身後的城門已經悄然不見,人煙也變得稀少起來,再往前走便是難行的山路。雖說能馬上見到師父是一件令人高興的事,但母親的突然離去還是讓她的情緒低落不少。

身邊的悅星也是一路沉默,一雙清冷的眸子一直盯着不斷晃動的車簾發呆。山路交錯重疊,彎彎曲曲的,像是一條永遠都走不到盡頭的迷宮。

悅心握着妹妹的手,細滑緊緻的皮膚表面全是冰冷的汗水。她望向車窗外,高高的山崖兩側全是被白雪覆蓋的枯木樹枝。天空的小雪還未完全停下,細碎的冰渣子随着凜冽的寒風星星點點地飄進窗子裏,好似無數支銀針齊齊飛來,打在臉上生疼的厲害。

她将簾子放下,對着還在發呆的悅星道:“過了這個山頭,再行半日的路程我們就能到了。”

悅星無聲地點點頭,身子随着車輪上下颠簸着。手上抱着的暖爐的溫度已經冰冷無比,她看向被風吹起的簾子,望着外面忽隐忽現的雪景,輕聲道:“姐姐,你說爹爹還會接我們回去嗎?”

悅心沉默下來,這個問題她又何嘗沒有想過?隻是既然爹爹已經決定送她們出來,或許便是徹底放棄了她們,更何況待在這樣與世隔絕的地方其實也沒什麽不好,至少可以遠離一切紛争。

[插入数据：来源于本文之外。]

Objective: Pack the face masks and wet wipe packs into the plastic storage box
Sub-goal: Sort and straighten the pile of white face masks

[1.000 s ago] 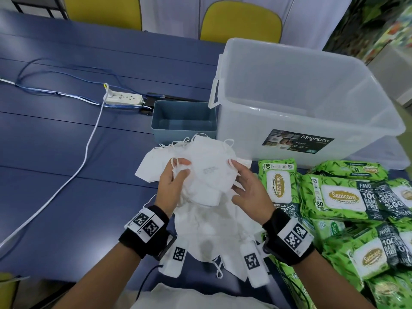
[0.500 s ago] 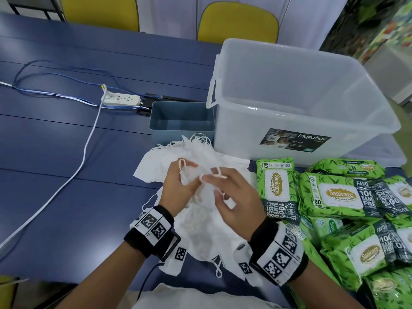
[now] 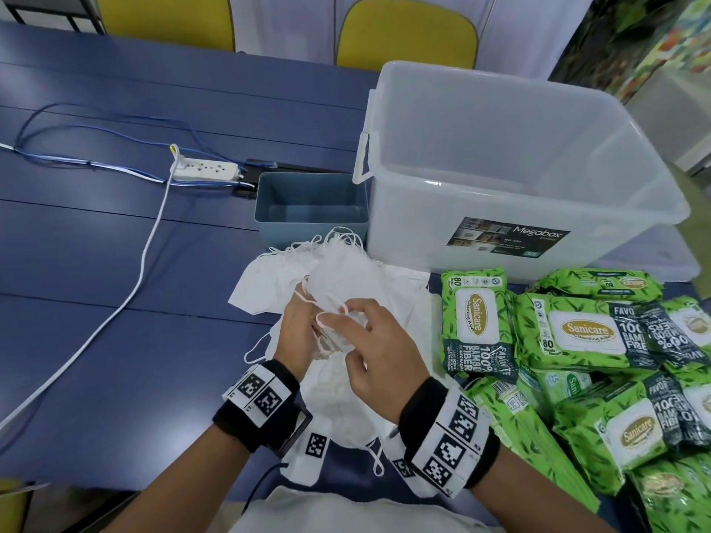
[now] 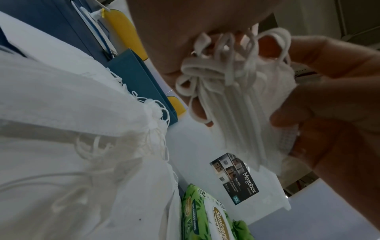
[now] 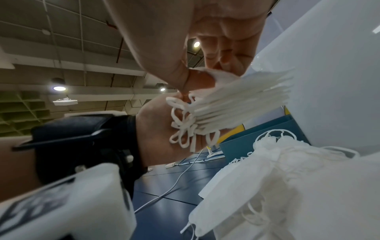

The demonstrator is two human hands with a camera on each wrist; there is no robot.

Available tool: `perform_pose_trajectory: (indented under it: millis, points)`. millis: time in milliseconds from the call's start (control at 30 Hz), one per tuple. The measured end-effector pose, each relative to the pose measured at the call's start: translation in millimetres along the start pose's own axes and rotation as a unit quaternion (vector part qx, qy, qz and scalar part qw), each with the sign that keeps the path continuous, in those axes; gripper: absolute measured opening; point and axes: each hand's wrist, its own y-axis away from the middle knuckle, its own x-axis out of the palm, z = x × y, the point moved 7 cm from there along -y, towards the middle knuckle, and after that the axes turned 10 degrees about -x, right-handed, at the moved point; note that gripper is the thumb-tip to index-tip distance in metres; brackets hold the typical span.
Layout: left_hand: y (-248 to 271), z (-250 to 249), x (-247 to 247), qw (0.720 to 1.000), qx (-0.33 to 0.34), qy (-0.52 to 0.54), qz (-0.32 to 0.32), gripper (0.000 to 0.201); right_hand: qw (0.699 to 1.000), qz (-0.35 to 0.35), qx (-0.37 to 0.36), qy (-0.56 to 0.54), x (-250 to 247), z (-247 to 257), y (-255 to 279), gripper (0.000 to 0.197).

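Head view, with both wrist views. Left hand point(image 3: 298, 332) and right hand point(image 3: 379, 350) meet above the near edge of the blue tabletop point(image 3: 115, 302), both gripping one stack of white face masks point(image 4: 242, 104): the left-hand fingers curl round one end, where the ear loops point(image 5: 185, 129) bunch against the palm, and the right thumb and fingers pinch the opposite end. The number of masks in the stack cannot be counted, perhaps ten or so. Beneath the hands, a loose pile of face masks point(image 3: 346, 402) lies on the tabletop and reaches to its near edge. The plastic storage box point(image 3: 538, 178), lidless and labelled "Megabox", stands towards the far right of the tabletop; nothing shows through its clear walls. A small blue-grey bin point(image 3: 311, 209) stands against the box's left wall. Green wet wipe packs point(image 3: 584, 332) are heaped at the near right corner, just in front of the box. A white power strip point(image 3: 207, 171) with cables lies left of the bin
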Motion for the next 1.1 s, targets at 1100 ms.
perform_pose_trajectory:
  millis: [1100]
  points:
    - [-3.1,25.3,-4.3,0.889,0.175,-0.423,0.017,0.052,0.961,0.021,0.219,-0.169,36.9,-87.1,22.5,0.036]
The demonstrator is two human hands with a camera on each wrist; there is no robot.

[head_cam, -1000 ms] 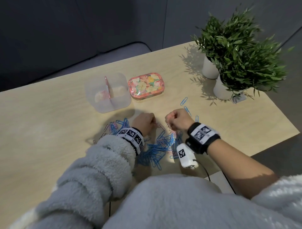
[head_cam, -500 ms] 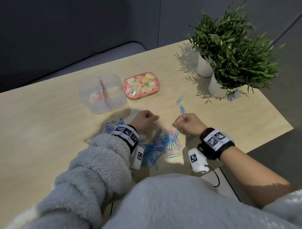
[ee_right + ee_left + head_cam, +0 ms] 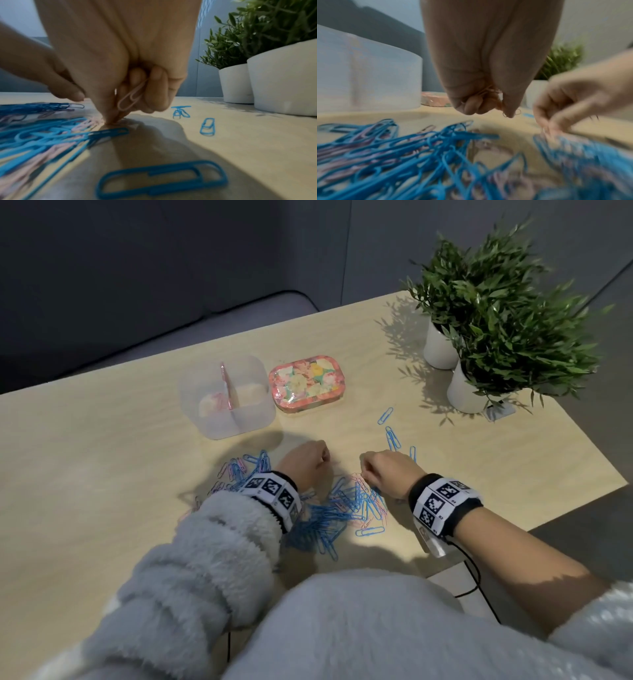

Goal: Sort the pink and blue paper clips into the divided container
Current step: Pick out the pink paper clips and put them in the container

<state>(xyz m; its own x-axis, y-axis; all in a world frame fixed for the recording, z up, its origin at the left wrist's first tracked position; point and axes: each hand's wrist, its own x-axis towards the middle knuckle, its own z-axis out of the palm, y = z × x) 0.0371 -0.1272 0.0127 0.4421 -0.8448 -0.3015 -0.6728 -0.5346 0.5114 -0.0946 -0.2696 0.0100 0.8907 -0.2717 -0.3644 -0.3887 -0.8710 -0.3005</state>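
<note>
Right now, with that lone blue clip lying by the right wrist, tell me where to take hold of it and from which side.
Pinch the lone blue clip across its two long sides, near the middle, coming straight down from above. It lies flat on the table, apart from the pile, so no edge sits raised to hook. The right hand is nearest, but it already holds a pink clip.

The person wears a fluffy light grey fleece top [image 3: 342, 628]. Its left sleeve [image 3: 191, 553] reaches the wrist; the right sleeve [image 3: 596, 621] is pushed up past the elbow. Each wrist has a band with black-and-white square code marks: the left wristband [image 3: 274, 494] and the black right wristband [image 3: 442, 503]. A small white camera box [image 3: 432, 542] with a thin black cable [image 3: 474, 577] hangs under the right one.
</note>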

她更知道,妹妹之所以會問這樣的問題,不僅僅是在于舍不得父親,更在于她的心已經遺落在了某混蛋那裏。以妹妹這樣單純的性格,根本不适合生活在皇宮裏,如果真要選一個的話,那個呆頭呆腦的傅清羽反倒更适合她。

“姐姐,你說我們真的回不去了嗎?”悅星又低低的問了一遍,那雙清澈明亮的眸子裏已經升起了水霧,眼看着就要凝成水珠流了下來。

“不會的,爹爹隻是讓我們暫時出來曆練一下。我可聽說了,這蒼瀾居士可是位了不起的大人物,江湖上有很多人都想拜他爲師呢。”

“我們真的還能回去?”悅星不甘心地又問了一遍,悅心實在沒辦法了,她隻能舉起左手,伸出了四根細長的手指對着車頂:“我對你保證,爹爹一定會來接我們的!”

看着悅心無比認真的眼神,悅星終于舒展了一直皺着的眉頭。她抱着悅心的胳膊,将頭輕輕靠在她肩上,緩緩道:“姐姐,你說我以後能嫁給三皇子嗎?”

悅心深歎了一口氣,她實在是想撬開妹妹的腦袋,看看裏面裝的到底是什麽。蕭清宸究竟有什麽好,不就是長的帥一點嗎?天下帥氣的男人多的是,憑什麽就一定要非他不可?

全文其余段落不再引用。